January 2010 – Since the events of 9/11 there are probably very few Americans who have not had a conversation about the religion of Islam and its adherents, called Muslims.

But Islam is still something of a mystery to many in the U.S. How many Muslims are there in America and the world? Where do they live? What do they believe?

Islam is certainly not going away and many Americans – especially Christians – need a better grasp of the world’s second largest religion.

How many Muslims are there?
A fascinating new report gives a detailed look at the size and distribution of Muslims worldwide, dispelling some myths and presenting challenges to a church that is still commissioned to take the Gospel to every corner of the globe.

The document, titled Mapping the Global Muslim Population, was released in October 2009 by the Pew Forum on Religion and Public Life. The comprehensive demographic study of data from 232 countries and territories was combined with discussions with nearly 50 demographers and social scientists from around the world. Pew said it was “the largest project of its kind to date.”

The study put the total number of Muslims in the world at 1.57 billion. That’s about 23% of the total 6.8 billion people on earth.

The Pew Forum intends to follow up the initial findings with an attempt to approximate growth rates among the world’s Muslim populations in order to project the religion’s influence into the future.

In 2010 Pew also intends to initiate a similar study of global Christianity. Best estimates of the world’s Christian population puts it at approximately 2.1 billion – nearly 30% of the total.

Where do Muslims live?
Mapping the global Muslim population found a number of facts about Islam that may seem counterintuitive. For example, the majority of Muslims do not live in the Middle East, even though much of the world’s attention is regularly focused there due to oil prices, the Iraq War and the ongoing Israeli-Palestinian conflict.

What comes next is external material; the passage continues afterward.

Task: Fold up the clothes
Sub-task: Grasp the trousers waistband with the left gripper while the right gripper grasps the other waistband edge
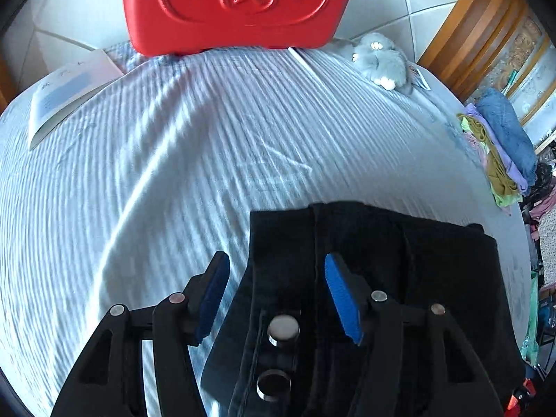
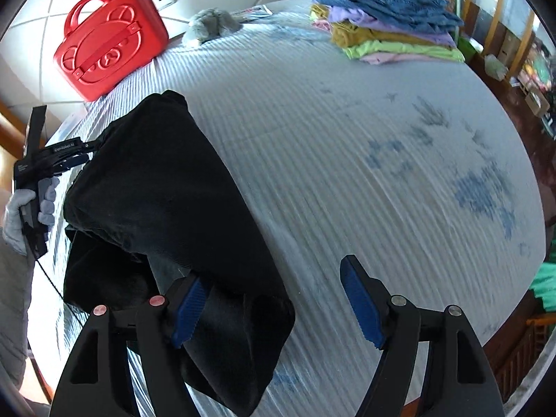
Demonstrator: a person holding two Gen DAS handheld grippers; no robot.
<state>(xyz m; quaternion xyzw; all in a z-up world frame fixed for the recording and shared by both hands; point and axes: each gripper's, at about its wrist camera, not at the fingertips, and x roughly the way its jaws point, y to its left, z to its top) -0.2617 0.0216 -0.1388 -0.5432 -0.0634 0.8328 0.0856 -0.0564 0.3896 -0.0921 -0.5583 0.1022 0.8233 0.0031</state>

“While Muslims are found on all six inhabited continents, more than 60% of the global Muslim population is in Asia and about 20% is in the Middle East and North Africa,” according to the study.

On the other hand, what the Middle East-North Africa region does have is the highest percentage of countries with a Muslim majority. Pew found that more than half of the 20 countries in that part of the world have populations that are about 95% Muslim.

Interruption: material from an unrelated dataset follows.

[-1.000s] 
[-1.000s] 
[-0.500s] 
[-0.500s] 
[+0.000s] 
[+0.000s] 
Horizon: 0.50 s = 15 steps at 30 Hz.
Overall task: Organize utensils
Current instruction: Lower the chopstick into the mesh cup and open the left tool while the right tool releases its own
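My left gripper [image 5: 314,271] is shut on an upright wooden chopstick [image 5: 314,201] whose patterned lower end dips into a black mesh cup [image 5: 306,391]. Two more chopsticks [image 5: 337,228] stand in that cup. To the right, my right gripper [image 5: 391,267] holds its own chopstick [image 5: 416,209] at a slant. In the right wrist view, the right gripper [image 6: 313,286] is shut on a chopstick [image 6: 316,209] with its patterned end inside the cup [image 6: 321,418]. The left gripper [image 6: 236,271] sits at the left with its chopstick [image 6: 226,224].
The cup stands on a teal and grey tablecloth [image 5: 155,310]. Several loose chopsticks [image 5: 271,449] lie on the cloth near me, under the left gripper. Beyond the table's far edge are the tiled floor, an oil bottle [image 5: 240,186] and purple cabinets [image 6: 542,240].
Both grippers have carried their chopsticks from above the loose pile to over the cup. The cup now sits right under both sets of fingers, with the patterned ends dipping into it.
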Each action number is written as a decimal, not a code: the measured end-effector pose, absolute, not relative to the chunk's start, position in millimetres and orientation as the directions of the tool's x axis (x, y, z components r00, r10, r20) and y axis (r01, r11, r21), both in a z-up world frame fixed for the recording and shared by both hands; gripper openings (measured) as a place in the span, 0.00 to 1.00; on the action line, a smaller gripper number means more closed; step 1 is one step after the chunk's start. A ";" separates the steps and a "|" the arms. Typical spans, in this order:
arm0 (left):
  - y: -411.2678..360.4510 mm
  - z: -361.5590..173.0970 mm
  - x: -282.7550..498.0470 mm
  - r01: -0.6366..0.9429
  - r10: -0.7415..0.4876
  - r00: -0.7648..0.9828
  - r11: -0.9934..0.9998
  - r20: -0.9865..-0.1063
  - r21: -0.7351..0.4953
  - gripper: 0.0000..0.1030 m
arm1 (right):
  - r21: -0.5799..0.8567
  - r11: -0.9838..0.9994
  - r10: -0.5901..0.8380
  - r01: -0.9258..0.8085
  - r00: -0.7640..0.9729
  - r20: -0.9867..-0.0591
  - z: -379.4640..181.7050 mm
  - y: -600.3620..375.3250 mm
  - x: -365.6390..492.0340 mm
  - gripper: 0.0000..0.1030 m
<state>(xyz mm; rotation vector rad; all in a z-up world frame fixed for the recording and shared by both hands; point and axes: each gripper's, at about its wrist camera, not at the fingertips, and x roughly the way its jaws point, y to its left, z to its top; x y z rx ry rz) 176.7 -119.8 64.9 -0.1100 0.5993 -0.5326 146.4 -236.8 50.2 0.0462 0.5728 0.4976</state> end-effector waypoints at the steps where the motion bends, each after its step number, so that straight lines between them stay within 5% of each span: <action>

In fact, the world’s Muslims are actually concentrated in a handful of nations. Two out of every three Muslims in the world live in one of the following 10 countries: Indonesia, Pakistan, India, Bangladesh, Iran, Turkey, Egypt, Algeria, Morocco and Nigeria.

Many Muslims – more than 300 million, in fact, or one-fifth of the world’s total Muslim population – live in countries where Islam is a minority religion. “These minority Muslim populations are often quite large,” said the Pew study. “India, for example, has the third-largest population of Muslims worldwide. China has more Muslims than Syria, while Russia is home to more Muslims than Jordan and Libya combined.”

For those Americans who are worried about Muslims taking over the United States, that hardly seems likely – at least in the foreseeable future. There are about 2.5 million Muslims living in the U.S., a number representing only 0.8% of the total population. As a percentage of the world total, only 0.2% of the earth’s Muslims live in this country.

What Muslims believe
What does the religion of Islam teach? Briefly stated, here are some of the main beliefs held by the world’s Muslims:

There is no God but Allah.
According to the Biography of Prophet Muhammad, Allah is the proper name in Arabic for The One and Only God.” The name “is used by the Arab Christians and Jews for God (Elohim in Hebrew; ‘Allaha’ in Aramaic…).”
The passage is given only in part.